* Work task *
Copy out all of the data below exactly, so that no word differs from the original.

* Collected material *
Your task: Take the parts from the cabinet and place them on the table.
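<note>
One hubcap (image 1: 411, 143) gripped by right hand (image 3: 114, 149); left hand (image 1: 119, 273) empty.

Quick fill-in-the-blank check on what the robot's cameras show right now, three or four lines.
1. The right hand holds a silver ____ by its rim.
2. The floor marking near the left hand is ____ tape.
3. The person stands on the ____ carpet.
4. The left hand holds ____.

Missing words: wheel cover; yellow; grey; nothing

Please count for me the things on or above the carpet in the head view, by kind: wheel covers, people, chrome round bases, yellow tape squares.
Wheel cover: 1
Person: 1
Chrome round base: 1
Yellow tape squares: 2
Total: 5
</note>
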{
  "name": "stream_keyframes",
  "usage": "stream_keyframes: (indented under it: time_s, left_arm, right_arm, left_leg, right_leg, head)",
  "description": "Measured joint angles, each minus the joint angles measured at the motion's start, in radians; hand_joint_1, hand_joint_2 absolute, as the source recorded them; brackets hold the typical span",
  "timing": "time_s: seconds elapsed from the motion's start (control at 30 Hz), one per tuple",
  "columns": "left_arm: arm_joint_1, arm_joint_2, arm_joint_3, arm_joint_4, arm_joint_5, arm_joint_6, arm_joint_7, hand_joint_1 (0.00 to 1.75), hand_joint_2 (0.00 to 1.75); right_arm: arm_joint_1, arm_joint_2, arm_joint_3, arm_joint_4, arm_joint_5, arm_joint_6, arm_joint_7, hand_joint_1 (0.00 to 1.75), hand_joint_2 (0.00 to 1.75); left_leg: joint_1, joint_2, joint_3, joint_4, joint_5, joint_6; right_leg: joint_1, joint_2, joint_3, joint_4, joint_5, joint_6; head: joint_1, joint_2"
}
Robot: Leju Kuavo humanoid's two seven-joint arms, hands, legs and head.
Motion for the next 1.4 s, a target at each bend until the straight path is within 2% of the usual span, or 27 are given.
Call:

* Solution below *
Your task: Take the parts from the cabinet and place them on the table.
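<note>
One hubcap (image 1: 411, 143) gripped by right hand (image 3: 114, 149); left hand (image 1: 119, 273) empty.

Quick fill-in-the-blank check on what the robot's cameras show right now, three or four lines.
1. The right hand holds a silver ____ by its rim.
2. The floor marking near the left hand is ____ tape.
3. The person stands on the ____ carpet.
4. The left hand holds ____.

Missing words: wheel cover; yellow; grey; nothing

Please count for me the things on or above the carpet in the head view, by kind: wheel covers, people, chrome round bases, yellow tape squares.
Wheel cover: 1
Person: 1
Chrome round base: 1
Yellow tape squares: 2
Total: 5
</note>
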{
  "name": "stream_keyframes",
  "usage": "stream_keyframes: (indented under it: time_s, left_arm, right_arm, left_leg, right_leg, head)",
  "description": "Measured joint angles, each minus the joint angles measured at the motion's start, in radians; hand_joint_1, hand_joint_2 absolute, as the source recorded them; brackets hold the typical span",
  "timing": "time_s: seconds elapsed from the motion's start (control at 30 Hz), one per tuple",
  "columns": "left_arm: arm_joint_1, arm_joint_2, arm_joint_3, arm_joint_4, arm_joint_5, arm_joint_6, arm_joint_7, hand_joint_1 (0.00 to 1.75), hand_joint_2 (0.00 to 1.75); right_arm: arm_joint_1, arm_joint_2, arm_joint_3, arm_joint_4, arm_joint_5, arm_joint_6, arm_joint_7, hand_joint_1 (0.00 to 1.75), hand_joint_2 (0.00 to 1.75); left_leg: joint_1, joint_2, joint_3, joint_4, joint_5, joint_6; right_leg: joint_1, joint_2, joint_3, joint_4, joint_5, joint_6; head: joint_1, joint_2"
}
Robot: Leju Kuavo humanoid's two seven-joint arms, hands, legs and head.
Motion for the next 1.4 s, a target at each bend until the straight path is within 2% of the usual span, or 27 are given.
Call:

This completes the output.